# Directions for this task
Where the material below has a line containing "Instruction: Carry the", start repeating exactly, and keep going through the line containing "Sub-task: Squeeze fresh", with no other lines.

*** Study material Section Begins ***

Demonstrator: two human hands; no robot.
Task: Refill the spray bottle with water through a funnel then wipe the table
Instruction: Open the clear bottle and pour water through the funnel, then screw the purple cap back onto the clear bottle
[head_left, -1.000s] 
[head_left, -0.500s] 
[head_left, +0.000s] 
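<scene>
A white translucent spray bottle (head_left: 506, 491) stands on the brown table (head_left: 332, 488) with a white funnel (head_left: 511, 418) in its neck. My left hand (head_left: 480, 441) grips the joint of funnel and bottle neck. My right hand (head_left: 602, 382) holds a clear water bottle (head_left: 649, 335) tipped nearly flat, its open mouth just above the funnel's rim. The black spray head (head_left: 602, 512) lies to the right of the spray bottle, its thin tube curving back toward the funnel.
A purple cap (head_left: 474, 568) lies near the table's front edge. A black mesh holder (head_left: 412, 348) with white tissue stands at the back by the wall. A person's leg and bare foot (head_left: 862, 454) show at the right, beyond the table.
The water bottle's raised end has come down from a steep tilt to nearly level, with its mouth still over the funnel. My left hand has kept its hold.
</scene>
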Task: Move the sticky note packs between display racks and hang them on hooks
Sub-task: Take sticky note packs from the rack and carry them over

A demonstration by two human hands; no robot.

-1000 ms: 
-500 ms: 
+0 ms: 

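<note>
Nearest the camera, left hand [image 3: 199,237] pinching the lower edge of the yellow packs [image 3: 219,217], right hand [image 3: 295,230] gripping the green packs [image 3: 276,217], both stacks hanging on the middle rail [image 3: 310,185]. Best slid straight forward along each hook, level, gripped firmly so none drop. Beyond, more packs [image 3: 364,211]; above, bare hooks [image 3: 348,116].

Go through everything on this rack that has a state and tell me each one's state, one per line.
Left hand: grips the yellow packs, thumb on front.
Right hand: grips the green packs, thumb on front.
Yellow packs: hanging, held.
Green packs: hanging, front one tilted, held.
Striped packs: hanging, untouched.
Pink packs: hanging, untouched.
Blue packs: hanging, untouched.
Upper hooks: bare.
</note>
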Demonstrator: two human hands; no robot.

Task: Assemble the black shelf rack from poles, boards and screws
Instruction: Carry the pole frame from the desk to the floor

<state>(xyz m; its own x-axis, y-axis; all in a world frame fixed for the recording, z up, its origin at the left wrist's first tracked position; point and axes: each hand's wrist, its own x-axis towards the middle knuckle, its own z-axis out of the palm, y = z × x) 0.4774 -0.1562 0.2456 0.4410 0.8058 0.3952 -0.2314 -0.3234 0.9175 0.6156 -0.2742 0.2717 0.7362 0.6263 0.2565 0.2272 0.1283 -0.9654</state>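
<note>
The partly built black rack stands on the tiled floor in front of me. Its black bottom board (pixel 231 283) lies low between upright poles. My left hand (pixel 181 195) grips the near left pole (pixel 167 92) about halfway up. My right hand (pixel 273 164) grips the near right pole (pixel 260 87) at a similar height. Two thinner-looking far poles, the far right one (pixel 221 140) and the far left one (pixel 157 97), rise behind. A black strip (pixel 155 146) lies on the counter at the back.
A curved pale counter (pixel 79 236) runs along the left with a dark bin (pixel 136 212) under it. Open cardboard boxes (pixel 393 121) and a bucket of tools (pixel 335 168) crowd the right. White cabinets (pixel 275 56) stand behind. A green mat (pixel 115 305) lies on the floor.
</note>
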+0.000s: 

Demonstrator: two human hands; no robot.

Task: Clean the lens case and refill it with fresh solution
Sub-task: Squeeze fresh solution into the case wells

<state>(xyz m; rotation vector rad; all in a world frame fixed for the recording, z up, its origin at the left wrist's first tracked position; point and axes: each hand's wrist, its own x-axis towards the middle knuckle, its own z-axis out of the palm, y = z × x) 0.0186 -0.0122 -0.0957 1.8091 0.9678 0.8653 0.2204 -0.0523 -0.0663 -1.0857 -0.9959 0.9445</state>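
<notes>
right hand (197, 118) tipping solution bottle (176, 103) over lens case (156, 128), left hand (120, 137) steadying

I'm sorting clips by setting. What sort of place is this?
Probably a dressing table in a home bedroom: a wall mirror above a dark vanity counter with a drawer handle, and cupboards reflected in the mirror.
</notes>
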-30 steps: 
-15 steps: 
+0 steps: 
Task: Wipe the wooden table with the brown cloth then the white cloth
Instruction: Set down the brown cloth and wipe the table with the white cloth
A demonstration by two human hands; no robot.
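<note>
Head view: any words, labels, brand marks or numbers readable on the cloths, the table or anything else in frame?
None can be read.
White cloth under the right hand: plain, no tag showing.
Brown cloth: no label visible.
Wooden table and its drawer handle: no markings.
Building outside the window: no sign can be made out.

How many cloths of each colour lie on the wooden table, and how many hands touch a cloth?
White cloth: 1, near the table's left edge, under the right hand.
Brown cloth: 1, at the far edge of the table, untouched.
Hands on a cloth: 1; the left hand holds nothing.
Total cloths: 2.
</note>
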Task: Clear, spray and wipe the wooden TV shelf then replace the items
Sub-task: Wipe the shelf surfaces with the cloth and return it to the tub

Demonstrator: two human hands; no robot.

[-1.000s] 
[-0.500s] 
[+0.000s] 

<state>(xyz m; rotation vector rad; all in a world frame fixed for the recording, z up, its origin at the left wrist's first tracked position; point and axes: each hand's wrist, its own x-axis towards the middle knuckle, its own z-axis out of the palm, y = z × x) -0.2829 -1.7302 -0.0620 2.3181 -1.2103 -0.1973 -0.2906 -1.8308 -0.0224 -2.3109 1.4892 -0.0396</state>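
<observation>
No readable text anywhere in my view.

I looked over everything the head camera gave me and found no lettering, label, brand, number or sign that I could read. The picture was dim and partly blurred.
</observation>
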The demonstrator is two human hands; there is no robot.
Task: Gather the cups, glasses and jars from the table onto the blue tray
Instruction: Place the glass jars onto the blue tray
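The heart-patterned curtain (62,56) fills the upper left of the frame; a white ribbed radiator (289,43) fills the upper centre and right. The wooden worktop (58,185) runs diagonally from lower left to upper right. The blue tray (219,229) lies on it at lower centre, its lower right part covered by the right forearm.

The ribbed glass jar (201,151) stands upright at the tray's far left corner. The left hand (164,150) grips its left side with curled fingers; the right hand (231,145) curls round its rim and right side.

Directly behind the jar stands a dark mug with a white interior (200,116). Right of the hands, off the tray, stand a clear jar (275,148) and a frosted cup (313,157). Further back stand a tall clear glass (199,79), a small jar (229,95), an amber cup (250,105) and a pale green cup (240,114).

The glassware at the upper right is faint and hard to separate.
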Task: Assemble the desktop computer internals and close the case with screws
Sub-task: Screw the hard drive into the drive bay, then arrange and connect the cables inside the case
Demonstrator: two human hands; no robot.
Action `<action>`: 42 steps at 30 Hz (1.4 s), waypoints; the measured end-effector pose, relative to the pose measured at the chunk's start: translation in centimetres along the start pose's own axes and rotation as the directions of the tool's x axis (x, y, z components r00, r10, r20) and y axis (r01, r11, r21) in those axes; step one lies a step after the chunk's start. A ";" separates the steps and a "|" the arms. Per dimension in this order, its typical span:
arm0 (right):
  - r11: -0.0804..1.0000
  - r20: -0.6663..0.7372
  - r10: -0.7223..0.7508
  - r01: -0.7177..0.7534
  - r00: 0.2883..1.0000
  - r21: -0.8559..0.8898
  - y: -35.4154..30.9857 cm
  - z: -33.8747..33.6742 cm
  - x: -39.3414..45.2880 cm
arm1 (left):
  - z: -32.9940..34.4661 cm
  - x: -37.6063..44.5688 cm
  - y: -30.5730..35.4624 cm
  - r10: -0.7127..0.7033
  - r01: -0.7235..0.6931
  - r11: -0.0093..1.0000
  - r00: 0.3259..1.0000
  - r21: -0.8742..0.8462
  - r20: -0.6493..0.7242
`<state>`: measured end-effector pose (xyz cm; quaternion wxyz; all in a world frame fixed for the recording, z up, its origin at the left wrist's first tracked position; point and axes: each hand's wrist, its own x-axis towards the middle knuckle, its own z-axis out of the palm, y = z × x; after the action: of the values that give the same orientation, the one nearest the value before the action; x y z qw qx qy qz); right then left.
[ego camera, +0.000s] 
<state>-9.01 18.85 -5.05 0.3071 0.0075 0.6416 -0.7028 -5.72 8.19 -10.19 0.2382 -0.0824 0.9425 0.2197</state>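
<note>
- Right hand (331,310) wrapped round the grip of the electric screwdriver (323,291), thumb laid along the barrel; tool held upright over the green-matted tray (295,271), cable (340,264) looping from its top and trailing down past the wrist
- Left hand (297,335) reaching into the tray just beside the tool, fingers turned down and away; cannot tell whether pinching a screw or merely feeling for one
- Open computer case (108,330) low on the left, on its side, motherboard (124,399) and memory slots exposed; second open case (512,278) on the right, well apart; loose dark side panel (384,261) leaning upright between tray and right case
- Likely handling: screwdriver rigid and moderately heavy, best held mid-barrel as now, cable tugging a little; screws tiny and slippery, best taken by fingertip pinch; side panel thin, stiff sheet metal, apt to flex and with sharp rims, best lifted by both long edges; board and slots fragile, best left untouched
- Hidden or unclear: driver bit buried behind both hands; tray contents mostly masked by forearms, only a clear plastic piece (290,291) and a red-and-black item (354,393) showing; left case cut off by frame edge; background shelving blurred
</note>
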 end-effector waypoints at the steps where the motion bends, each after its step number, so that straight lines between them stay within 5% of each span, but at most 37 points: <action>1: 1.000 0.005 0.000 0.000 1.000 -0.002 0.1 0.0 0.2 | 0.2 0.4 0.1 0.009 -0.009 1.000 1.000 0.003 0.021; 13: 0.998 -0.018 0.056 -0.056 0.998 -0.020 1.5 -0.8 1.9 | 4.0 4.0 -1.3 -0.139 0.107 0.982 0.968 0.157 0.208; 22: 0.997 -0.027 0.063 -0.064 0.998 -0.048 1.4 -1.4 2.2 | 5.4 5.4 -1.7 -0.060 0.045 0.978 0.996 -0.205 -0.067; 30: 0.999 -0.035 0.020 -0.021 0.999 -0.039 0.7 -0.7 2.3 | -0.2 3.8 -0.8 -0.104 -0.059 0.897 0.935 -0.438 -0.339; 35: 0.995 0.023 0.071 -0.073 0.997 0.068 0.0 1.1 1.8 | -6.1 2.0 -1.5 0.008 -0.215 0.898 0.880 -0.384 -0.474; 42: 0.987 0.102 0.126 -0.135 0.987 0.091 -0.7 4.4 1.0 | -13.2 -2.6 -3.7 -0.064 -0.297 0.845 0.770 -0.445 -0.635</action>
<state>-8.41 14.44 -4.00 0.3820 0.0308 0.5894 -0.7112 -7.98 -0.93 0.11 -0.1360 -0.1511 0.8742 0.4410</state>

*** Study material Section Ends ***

# Solution to this problem
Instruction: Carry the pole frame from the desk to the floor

<state>(xyz m; its own x-axis, y-axis; all in a world frame fixed for the recording, z up, its origin at the left wrist's first tracked position; point and axes: each hand's wrist, its own x-axis towards the middle knuckle, its own z-axis out of the palm, y = z × x) 0.4774 -0.1562 0.2456 0.4410 0.8058 0.3952 -0.2314 -0.3234 0.9175 0.6156 -0.2742 0.2717 0.7362 0.6263 0.2565 0.2272 0.1283 -0.9654</state>
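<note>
The partly built black rack stands on the tiled floor in front of me. Its black bottom board (pixel 231 283) lies low between upright poles. My left hand (pixel 181 195) grips the near left pole (pixel 167 92) about halfway up. My right hand (pixel 273 164) grips the near right pole (pixel 260 87) at a similar height. Two thinner-looking far poles, the far right one (pixel 221 140) and the far left one (pixel 157 97), rise behind. A black strip (pixel 155 146) lies on the counter at the back.
A curved pale counter (pixel 79 236) runs along the left with a dark bin (pixel 136 212) under it. Open cardboard boxes (pixel 393 121) and a bucket of tools (pixel 335 168) crowd the right. White cabinets (pixel 275 56) stand behind. A green mat (pixel 115 305) lies on the floor.
</note>
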+0.000s: 

Demonstrator: two human hands; no robot.

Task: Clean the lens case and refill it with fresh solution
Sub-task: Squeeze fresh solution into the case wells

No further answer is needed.